Типы макроскопической гемангиобластомы:

  • Солидная. Новообразование состоит из опухолевых клеток, объединенных в один капсульный узел. Опухоль мягкой консистенции, темно-красного цвета. Этот вид гемангиобластомы диагностируется в 70% случаев. Объемная в размере опухоль спинного или головного мозга оказывает давление на ткани, провоцируя неврологическую симптоматику.
  • Кистозная. Опухоль представляет собой гладкостенную кисту, на стенках которой находятся образования солидного компонента.
  • Смешанная. Новообразование внешне напоминает солидную гемангиобластому, но внутри нее находятся множественные кисты.

Типы микроскопической гемангиобластомы:

  • Ювенильная. Опухоль с близко размещенными капиллярными сосудами.
  • Чистоклеточная. Новообразование состоит из клеток, которые расположены на кровеносных сосудах.
  • Переходная. Образование в одинаковой пропорции состоит из капиллярных сосудов и стромальных клеток.

Причины возникновения гемангиобластомы

Одна из основных причин развития гемангиобластомы — наследственная болезнь Гиппеля-Линдау. Факоматоз появляется из-за генетической мутации третьей хромосомы. Следствием болезни является развитие множественных опухолей спинного мозга, почек и поджелудочной железы.

Основные факторы риска развития гемангиобластомы:

  • Перенесенные инфекции, поражающие центральную нервную систему.
  • Влияние ионизирующего излучения.
  • Повышенная инсоляция.
  • Условия труда, связанные с производственными канцерогенными факторами (винилхлорид, смолы).
  • Проживание в неблагоприятной экологической среде.

Симптомы гемангиобластомы

Симптоматика при заболевании соответствует месту локализации опухоли.

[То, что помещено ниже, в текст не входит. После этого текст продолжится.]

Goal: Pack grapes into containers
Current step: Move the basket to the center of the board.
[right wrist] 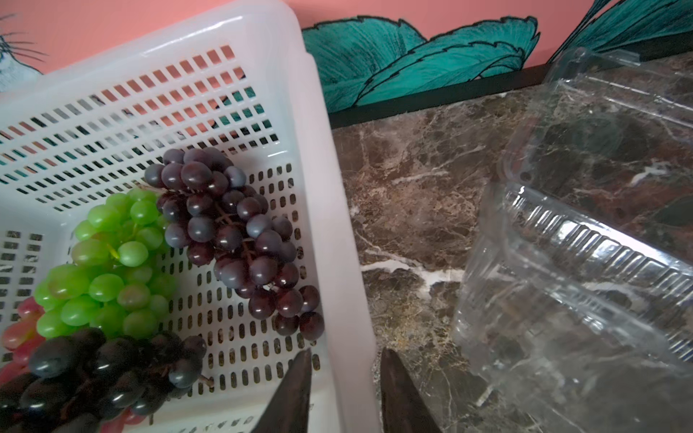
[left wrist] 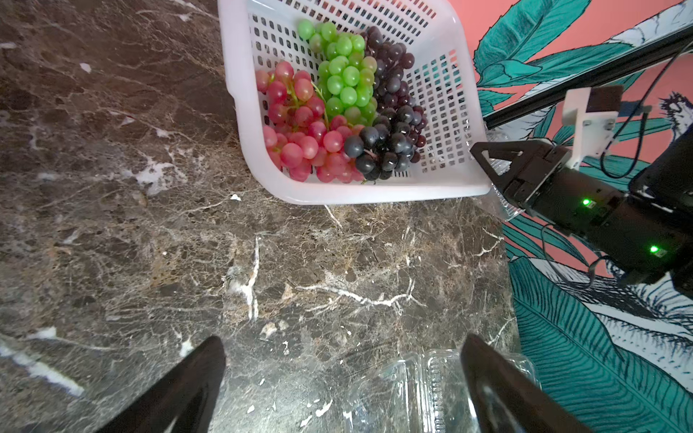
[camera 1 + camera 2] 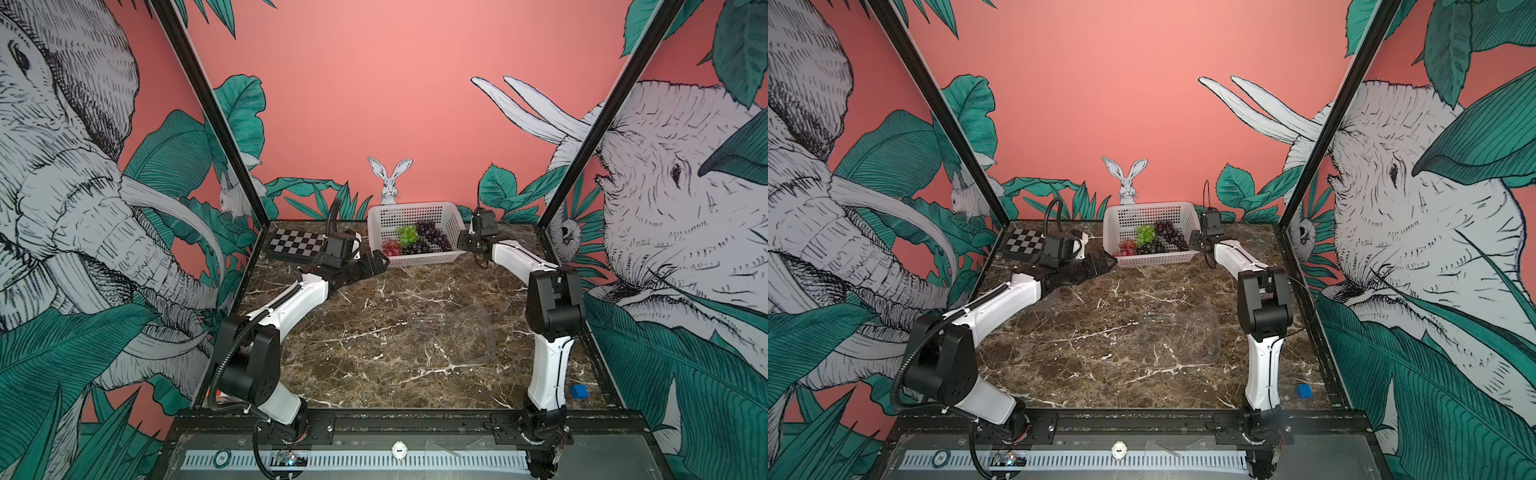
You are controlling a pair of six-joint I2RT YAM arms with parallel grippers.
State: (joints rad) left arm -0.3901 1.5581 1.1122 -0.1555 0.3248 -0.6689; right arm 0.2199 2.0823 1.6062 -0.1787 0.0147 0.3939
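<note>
Grapes lie in a white perforated basket [image 3: 415, 206] at the back of the table: a green bunch [image 2: 345, 75], a red bunch [image 2: 300, 135] and dark purple bunches [image 1: 232, 232]. My right gripper [image 1: 347, 352] straddles the basket's right wall, one finger inside and one outside, closed against it. Clear containers [image 1: 585, 262] stand just to the right of that wall. My left gripper [image 2: 343, 339] hangs open above the marble, in front of the basket's left corner, holding nothing. Another clear container [image 2: 412, 386] lies below it, near one finger; it shows faintly in a top view [image 3: 469, 328].
A small chessboard [image 3: 295, 243] lies at the back left, behind my left arm. A blue cube [image 3: 578, 391] sits near the front right corner. Patterned walls and black frame posts close in the marble table [image 3: 395, 353] on three sides.
</note>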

Различают 3 подтипа признаков гемангиобластомы:

  • Общемозговой.
  • Мозжечковый.
  • Отдаленный.

Для общемозгового подтипа болезни характерна сильная головная боль. Дискомфорт от спазма, который локализуется в задней части головы, невозможно устранить спазмолитическими препаратами и анальгетиками. Болевой синдром может сопровождаться тошнотой и частыми позывами к рвоте.
Распространенным признаком гемангиобластомы считается нарушение функций зрительного нерва. Проблемы со зрением вынуждают пациента обратиться в офтальмологическую клинику, что усложняет диагностику заболевания. Также на размытость симптомов и сложность диагностики влияет вестибулярная атаксия, признаки которой подобны воспалению внутреннего уха при среднем отите.

К признакам мозжечкового типа относится мозжечковая атаксия. Патология состоит из комплекса специфических нарушений статической и динамической моторики, расстройств координации движений.
При обследовании у невролога может быть диагностирована мегалография (изменение привычного почерка на более размашистый и крупный), а также дисметрия (некоординированные движения с широким обхватом). Пациенту сложно дается простое упражнение: с закрытыми глазами коснутся пальцем кончика носа.

Опасность опухолей мозжечковой формы заключается в стремительном росте. Крупная опухоль оказывает давление на структуры мозга и провоцирует отклонения функций, за которые отвечает второе полушарие. Таким образом, болезнь классифицируется двусторонним поражением.

К отдаленным симптомам относятся:

  • Судороги.
  • Нарушение работы кишечника.
  • Паралич черепно-мозговых нервов.
  • Нарушение чувствительности в разных областях тела.
  • Нарушение функций мочевого пузыря.
  • Неврологические расстройства (асинергии).
  • Нарушение опорно-двигательной системы.

На поздних стадиях заболевания наблюдается развитие психических расстройств. Пациент становится раздражительным и агрессивным или наоборот может испытывать апатию.